День спустя Мария вызвала к себе Джона Нокса. Он считался вожаком недовольных, и она надеялась покорить его личным влиянием. Она говорила с ним об обязанностях подданного и христианина вообще, доказывала ему, что он в своем произведении «Бабье правительство» восстанавливает народ против венценосцев, и убеждала его относиться более человеколюбиво к тем, которые расходятся
– Ваше величество, – возразил Нокс, – если отрицание идолопоклонства и наставление народу чтить Бога по Его слову вы считаете восстановлением народа против его венценосцев, то для меня нет оправдания, в этом я виновен. Если же действительное познание Бога и истинное почитание Его ведет подданных к повиновению добрым правителям, кто станет тогда порицать меня? Ваше величество, я обещаюсь быть довольным и спокойно жить под вашим скипетром, если вы не будете проливать кровь святых людей и не будете требовать от своих подданных большего повиновения, чем требует того Бог.
– Есть некоторое различие между сохранением своей веры и объявлением народу, что «ваши властители служат не Богу и потому их власть не от Бога». Есть разница между упорством в своей религии и революционным направлением.
– Но ведь люди, не исполняющие желания начальства, считаются врагами последнего?
– Они враги только в том случае, если выступают с оружием в руках.
– Но они обязаны так поступать, если Бог посылает им силу и средства на то.
– Значит, вы того мнения, что подданным дозволено восставать против своих властей, если имеется на то возможность, и что только слабость заставляет их повиноваться?
– Несомненно! – смело ответил фанатик.
Мария смотрела на своего собеседника с изумлением. Такое учение, подрывающее всякий авторитет, приглашающее подданных быть судьями своих властителей и побуждающее народ к восстанию, привело ее в ужас.

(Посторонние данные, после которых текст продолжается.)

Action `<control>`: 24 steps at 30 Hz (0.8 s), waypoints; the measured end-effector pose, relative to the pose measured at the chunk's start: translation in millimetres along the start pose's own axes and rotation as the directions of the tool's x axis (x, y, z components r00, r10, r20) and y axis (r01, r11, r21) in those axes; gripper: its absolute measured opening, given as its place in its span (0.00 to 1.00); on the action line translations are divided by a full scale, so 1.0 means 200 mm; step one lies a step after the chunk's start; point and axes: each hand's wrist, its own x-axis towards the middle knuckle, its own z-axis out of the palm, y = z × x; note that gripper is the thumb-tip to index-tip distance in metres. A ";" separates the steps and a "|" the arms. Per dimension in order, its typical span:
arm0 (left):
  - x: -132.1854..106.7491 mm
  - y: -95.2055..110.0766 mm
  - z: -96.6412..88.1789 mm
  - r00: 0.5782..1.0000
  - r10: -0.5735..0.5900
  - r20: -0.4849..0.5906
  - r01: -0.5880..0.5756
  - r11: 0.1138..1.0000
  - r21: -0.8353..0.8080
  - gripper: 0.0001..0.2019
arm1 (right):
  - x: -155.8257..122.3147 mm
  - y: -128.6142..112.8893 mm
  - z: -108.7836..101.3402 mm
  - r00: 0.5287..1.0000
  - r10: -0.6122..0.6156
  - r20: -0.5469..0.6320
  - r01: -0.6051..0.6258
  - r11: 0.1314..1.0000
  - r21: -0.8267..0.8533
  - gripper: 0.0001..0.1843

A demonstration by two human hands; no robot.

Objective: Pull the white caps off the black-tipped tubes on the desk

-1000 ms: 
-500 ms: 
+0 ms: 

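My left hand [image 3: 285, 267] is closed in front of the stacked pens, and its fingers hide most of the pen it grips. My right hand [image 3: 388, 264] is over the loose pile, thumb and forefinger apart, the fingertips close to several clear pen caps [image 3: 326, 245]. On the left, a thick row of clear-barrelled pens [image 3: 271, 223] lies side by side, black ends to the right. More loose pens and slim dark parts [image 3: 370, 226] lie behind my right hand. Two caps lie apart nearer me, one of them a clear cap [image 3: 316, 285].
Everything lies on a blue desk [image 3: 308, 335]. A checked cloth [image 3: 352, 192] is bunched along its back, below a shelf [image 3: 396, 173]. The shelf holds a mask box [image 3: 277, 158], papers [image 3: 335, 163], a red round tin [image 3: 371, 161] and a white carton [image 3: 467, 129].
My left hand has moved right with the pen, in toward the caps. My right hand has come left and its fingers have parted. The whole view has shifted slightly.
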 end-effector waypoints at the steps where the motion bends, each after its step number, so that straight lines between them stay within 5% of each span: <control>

При этой своеобразной сцене присутствовал один только лэрд Джеймс Стюарт. Он постарался успокоить свою сестру и вернуть ей прежнюю бодрость духа; Мария Стюарт сделала вид, что одобряет мятежные слова Нокса, и, как бы подтверждая их значение, сказала:
– Так, я поняла вас! Мои подданные должны повиноваться вам, а не мне; они могут делать все, что желают, но не то, что я повелеваю им. Вместо того, чтобы быть их королевой, я должна научиться быть их подчиненной?
Нокс громко запротестовал и хотел отступить.
– Клянусь Богом, – возразил он, – я далек от того, чтобы освобождать подданных от их долга повиновения. Я желаю только одного: чтобы властители, как и их подданные, повиновались Богу, который внушает венценосцам быть отцами и матерями святой церкви.
Мария не могла примириться с тем, чтобы быть покровительницей религии, которую она только допускала, но в глубине души презирала. Она не выдержала и дала волю своим чувствам, которые скрывала до сих пор. Она с гневом возразила:
– Не вашей церкви буду я покровительствовать, но церкви римской, которую считаю единой истинной церковью Божией.
При этих словах Нокс также вышел из себя. Он стал доказывать королеве, что ее воля не есть право и что римская церковь не может быть непорочной невестой Христовой. Затем он стал подвергать римскую церковь жестокому осмеянию, доказывал ее заблуждения, ее пороки и предлагал доказать, что ее вероучение более выродилось, чем иудейское. Королева отпустила Нокса, указав ему на дверь.
Надежды Марии Стюарт на примирение с протестантами разбились об упорство реформатора; но послышались голоса, которые порицали и Нокса за суровое обращение с королевой.
С другой стороны, королеве старались доказать, как мало у нее власти проявлять негодование против такого человека, как Нокс. Городской голова Эдинбурга, Арчибальд Дуглас, издал приказ, по которому все монахи, священники и паписты под угрозой смертной казни должны были покинуть город; вместе с тем был возбужден вопрос, следует ли в общественных и гражданских делах повиноваться королеве, считающейся идолопоклонницей.